The seed of this transdisciplinary collaboration was planted in 2019 during a conversation between myself and wildfire researchers Cristina Santín and Stefan Doerr. Following an invited talk I gave at Swansea University, we had an intense discussion about the environmental effects of wildfire charcoal in post-fire environments, which remain a subject poorly investigated. Globally fires produce about 256 megatons of pyrogenic carbon or charcoal each year. Wildfire charcoals have some similarities with biochar, an engineered pyrogenic carbon produced under highly controlled conditions and studied mainly in the context of soil improvement in agriculture, climate mitigation, and contaminant remediation, a field I have worked in before. Discussing similarities and differences between wildfire charcoal and biochar, we started to identify questions that have received some attention in the biochar community but have not yet been investigated for the arguably more widely spread and reactive wildfire charcoals.

In biochar and soot, surface bound free electrons referred to as environmentally persistent free radicals (EPFR) have recently been identified as important precursors of toxic reactive oxygen species. When conceptualizing this study, we hypothesized, that we could also find EPFR in wildfire charcoals collected from post-fire landscapes. To test this hypothesis, I reached out to Marc Pignitter, an analytical chemist specialized in the detection of free electrons via a method called electron spin resonance spectroscopy at the University of Vienna. Once he was on board, I got in touch with my colleagues at Swansea to identify samples they may collect within the scope of other projects that we could analyse. Together with Nathalie Tepe and Thilo Hofmann from my “home base”, the environmental geosciences division (EDGE) in the Centre for Microbiology and Environmental Systems Science (CMESS) at University of Vienna, we analysed 60 samples from 10 wildfires, that included crown as well as surface fires in forest, shrubland and grassland spanning different boreal, temperate, subtropical and tropical climates.
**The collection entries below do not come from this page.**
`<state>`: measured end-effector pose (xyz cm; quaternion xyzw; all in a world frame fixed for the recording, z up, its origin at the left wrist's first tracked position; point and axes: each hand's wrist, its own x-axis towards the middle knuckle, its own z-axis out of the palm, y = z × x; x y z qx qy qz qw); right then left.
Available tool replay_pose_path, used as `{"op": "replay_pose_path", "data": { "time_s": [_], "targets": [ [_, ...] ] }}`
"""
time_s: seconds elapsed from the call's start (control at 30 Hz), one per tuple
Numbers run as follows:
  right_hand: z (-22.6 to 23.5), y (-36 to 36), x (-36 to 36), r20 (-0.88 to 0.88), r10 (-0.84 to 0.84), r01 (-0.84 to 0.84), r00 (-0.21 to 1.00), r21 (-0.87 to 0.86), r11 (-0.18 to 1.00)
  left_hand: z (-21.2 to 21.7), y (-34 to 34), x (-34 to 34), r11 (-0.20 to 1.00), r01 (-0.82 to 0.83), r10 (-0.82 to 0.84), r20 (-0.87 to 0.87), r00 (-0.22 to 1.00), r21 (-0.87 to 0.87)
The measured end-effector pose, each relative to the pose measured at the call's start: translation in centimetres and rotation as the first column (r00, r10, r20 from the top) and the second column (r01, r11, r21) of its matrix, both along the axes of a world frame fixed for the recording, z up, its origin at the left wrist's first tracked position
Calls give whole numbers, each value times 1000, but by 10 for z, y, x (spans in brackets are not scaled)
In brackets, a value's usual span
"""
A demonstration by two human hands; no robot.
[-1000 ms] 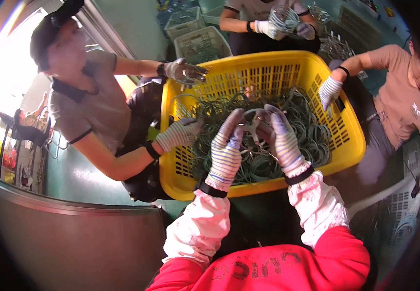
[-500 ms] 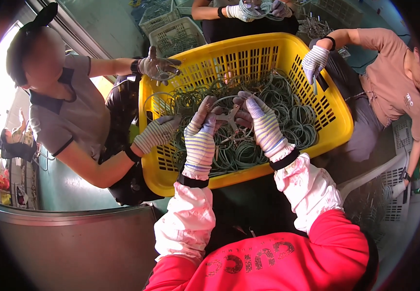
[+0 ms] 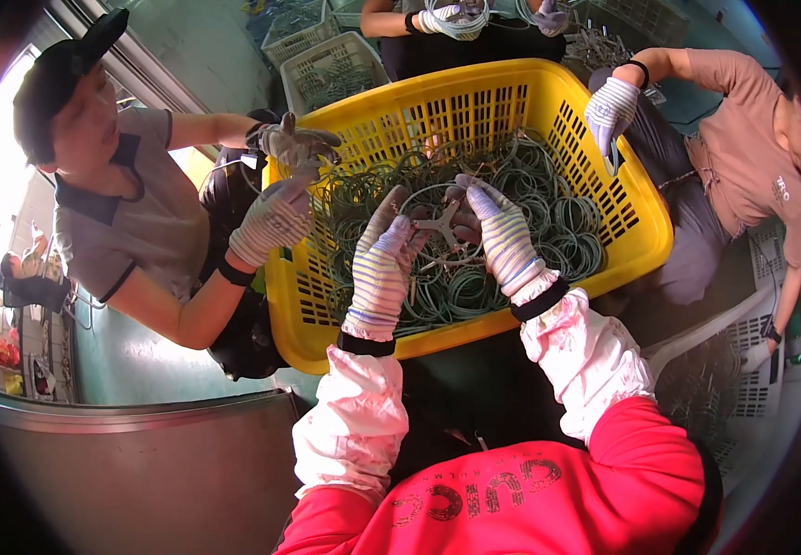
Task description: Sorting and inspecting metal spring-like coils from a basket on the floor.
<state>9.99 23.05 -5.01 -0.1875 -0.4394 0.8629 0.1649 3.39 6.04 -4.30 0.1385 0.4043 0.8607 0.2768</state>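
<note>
My left hand (image 3: 384, 254) and my right hand (image 3: 502, 231), in striped knit gloves with darkened fingertips, are both closed on a metal ring. Inside the ring sits a flat three-armed metal bracket (image 3: 439, 226); whether it is fixed to the wire, I cannot make out. My left fingers pinch the ring's left side and my right fingers its right side. They are over a yellow plastic basket (image 3: 476, 326) with slotted walls. Beneath my hands many grey-green wire rings (image 3: 474, 289) lie tangled in it.
At the left a person's gloved hands (image 3: 276, 220) meet over the basket's rim. Another person's gloved hand (image 3: 611, 109) hangs at its right rim, and a third person's hands (image 3: 456, 20) hold wire coils behind it. Pale crates (image 3: 334, 72) stand far left; a metal-edged panel (image 3: 141, 421) stands near left.
The left person's lower hand has risen to the other hand. The far person's hands have moved apart. My hands have barely moved; the ring and bracket between them have tilted slightly.
</note>
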Motion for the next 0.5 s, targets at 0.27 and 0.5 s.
{"op": "replay_pose_path", "data": {
  "time_s": [0.27, 0.5],
  "targets": [
    [-1, 1, 0, 28, 3, -2, 1000, -41, 999, 0, 1, 5, 997, -73, 73, 6, 997, -27],
    [-16, 9, 0, 76, 103, -90, 992, -159, 983, 2, -1, -2, 1000, -24, 24, -21, 999, 5]
  ]
}}
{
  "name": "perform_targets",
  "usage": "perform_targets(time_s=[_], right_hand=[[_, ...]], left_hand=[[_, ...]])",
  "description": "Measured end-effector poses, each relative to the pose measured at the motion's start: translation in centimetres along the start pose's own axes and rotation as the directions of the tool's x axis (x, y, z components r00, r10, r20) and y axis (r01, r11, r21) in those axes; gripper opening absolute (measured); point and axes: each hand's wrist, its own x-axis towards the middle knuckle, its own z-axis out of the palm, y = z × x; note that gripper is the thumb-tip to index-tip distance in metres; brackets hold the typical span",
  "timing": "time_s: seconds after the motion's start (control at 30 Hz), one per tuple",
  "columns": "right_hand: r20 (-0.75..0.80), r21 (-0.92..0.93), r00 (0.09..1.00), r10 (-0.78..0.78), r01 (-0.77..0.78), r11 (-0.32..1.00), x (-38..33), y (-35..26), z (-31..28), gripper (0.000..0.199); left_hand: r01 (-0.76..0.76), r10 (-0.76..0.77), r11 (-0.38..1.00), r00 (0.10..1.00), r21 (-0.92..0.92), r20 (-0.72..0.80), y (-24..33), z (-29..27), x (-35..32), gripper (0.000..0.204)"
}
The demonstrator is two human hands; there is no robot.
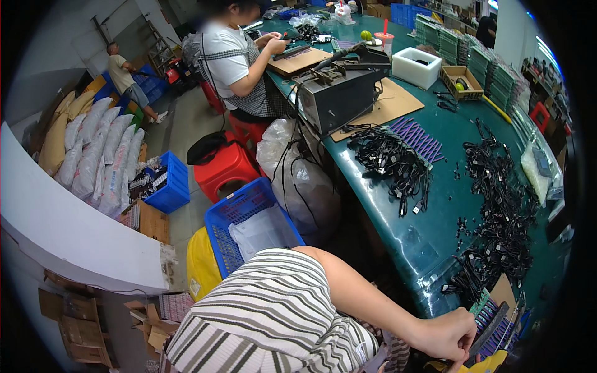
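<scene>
1. Purple-slatted rack — at the green table's near end, beside tangled black plug-ended cables.
2. Left hand — fingers curled together just beside the rack; cannot tell whether they clamp anything.

Tabletop is showing green, cables black, strips purple. Shirt is running white, grey and dark stripes. Crate is reading blue, stool red, bag yellow, foam box white.
</scene>
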Motion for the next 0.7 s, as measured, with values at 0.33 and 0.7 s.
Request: perform_targets(time_s=[0.33,0.7], right_hand=[[-0.084,-0.063,0.996,-0.036,0.031,0.998,-3.7,-1.0,0.3,0.043],[0.050,-0.012,0.997,-0.062,0.063,0.998,-7.1,-3.1,-0.7,0.034]], left_hand=[[0.034,-0.037,0.998,0.998,0.056,0.047,-1.1,-0.8,-3.0,0.015],[-0.049,-0.017,0.952,0.977,0.302,0.212,2.9,-4.7,-2.3,0.016]])
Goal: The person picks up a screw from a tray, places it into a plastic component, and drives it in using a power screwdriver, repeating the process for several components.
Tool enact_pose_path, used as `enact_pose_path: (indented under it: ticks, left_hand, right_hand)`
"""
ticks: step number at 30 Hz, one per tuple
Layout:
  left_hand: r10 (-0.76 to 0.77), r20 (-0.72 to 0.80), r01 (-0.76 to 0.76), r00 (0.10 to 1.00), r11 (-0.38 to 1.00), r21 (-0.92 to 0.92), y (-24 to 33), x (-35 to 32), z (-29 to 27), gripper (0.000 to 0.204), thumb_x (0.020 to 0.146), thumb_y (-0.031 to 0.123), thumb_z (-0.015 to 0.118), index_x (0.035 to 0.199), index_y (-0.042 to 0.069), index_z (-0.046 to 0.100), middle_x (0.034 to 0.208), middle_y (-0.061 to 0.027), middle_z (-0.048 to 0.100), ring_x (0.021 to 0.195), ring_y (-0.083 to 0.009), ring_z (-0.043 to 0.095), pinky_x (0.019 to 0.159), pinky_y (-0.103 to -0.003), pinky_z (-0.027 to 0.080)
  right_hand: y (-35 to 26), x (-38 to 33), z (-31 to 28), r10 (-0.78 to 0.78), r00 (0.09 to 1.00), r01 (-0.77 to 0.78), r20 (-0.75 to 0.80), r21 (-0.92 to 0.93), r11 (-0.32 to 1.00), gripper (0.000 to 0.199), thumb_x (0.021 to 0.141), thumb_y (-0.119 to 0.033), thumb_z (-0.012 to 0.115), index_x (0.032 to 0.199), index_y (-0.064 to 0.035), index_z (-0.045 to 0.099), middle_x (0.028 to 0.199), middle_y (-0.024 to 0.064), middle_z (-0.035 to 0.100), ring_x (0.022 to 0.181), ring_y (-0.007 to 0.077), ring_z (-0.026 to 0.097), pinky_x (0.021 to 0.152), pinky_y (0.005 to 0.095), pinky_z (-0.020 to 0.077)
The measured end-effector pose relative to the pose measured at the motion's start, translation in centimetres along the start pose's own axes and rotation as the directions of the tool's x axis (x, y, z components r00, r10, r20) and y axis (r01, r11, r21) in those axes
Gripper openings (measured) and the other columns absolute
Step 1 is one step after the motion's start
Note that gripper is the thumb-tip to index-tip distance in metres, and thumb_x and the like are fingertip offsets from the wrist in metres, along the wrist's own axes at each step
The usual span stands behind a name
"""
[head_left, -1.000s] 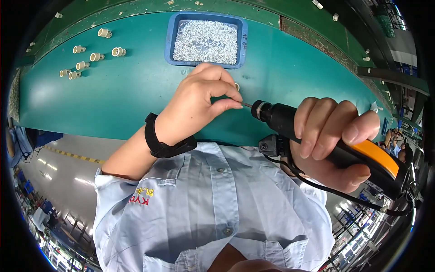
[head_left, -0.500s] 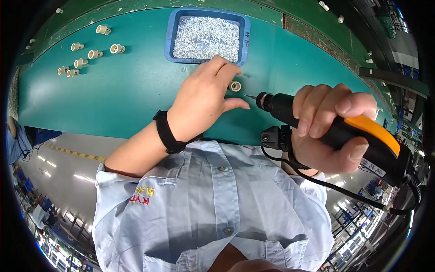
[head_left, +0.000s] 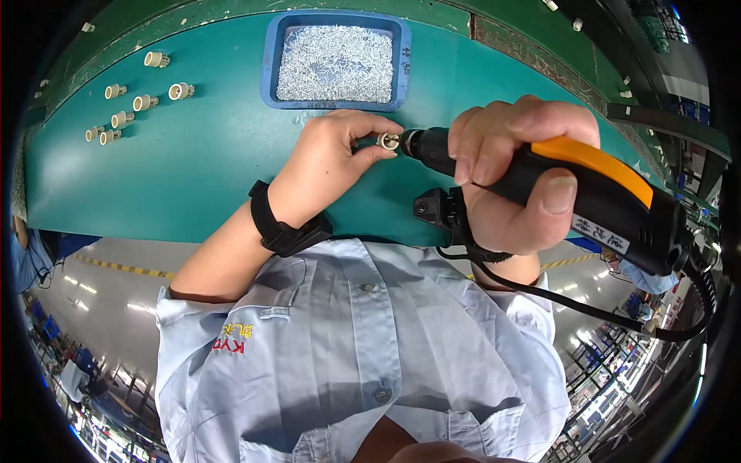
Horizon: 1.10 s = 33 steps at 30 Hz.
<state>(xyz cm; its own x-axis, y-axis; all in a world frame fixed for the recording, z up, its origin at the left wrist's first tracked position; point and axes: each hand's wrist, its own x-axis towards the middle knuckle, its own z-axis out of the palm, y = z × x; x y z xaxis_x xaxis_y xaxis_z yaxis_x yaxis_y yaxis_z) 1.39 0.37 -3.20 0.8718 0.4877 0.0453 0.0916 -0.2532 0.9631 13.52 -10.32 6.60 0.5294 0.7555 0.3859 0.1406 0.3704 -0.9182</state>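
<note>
My left hand [head_left: 337, 152] pinches a small cream-coloured lamp socket [head_left: 388, 142] between thumb and fingers above the green table. Its open round end faces the tool on the right. Wrapped in my right hand [head_left: 529, 166] is a black electric screwdriver [head_left: 505, 171] with an orange lever along its upper side. The screwdriver's bit reaches into the socket's opening, so its tip is hidden. Just beyond my left hand sits a blue tray [head_left: 270, 65] holding many small silvery screws [head_left: 336, 65].
Several similar cream sockets [head_left: 144, 102] lie on the table's left side. A raised green ledge [head_left: 216, 11] borders the far edge. From the screwdriver's rear, a black cable [head_left: 602, 316] loops down at the right. Each wrist wears a black strap.
My left fingers have closed on the socket, which stood beside them on the table before. My right hand has brought the screwdriver leftward and up, and its bit now enters the socket.
</note>
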Motion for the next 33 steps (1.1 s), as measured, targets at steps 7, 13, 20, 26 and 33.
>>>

Thereby we were able to reflect with our samples, at least to some extent, the large variety in ecosystems that can be affected by wildfires around the world.

In our study just published in Communications Earth & Environment we measured EPFR concentrations that were orders of magnitude above background concentrations in soils, confirming our hypothesis that EPFR are ubiquitous in wildfire charcoals. We also found that concentrations increased with the degree of carbonization and were highest for wood-derived wildfire charcoals. We expected that EPFR concentrations would quickly decrease in the field after a fire, as previous literature suggests that most EPFR react with water to form reactive oxygen species within a few hours. However, we found that EPFR remained stable for an unexpectedly long time of at least 5 years in one sample series collected at different times since fire. We suggest that wildfire charcoal is an important global source of environmentally persistent free radicals, and therefore potentially of harmful reactive oxygen species.

The implications of our findings as of now are difficult to foresee, but we believe that EPFR and reactive oxygen species produced thereof may be an important factor that needs consideration when assessing post-fire landscapes and ecosystem functioning therein. For example, EPFR may cause an increase in oxidative stress to living organisms for prolonged periods of time, especially in ecosystems where fires are rare (e.g. the Amazon or the Arctic tundra). With global warming leading to larger and more severe fires in many parts of the world, understanding fully their implications on affected ecosystems is urgent. With this study we hope to inspire the post-fire ecology community to include an additional facet in their assessment of post-fire landscapes.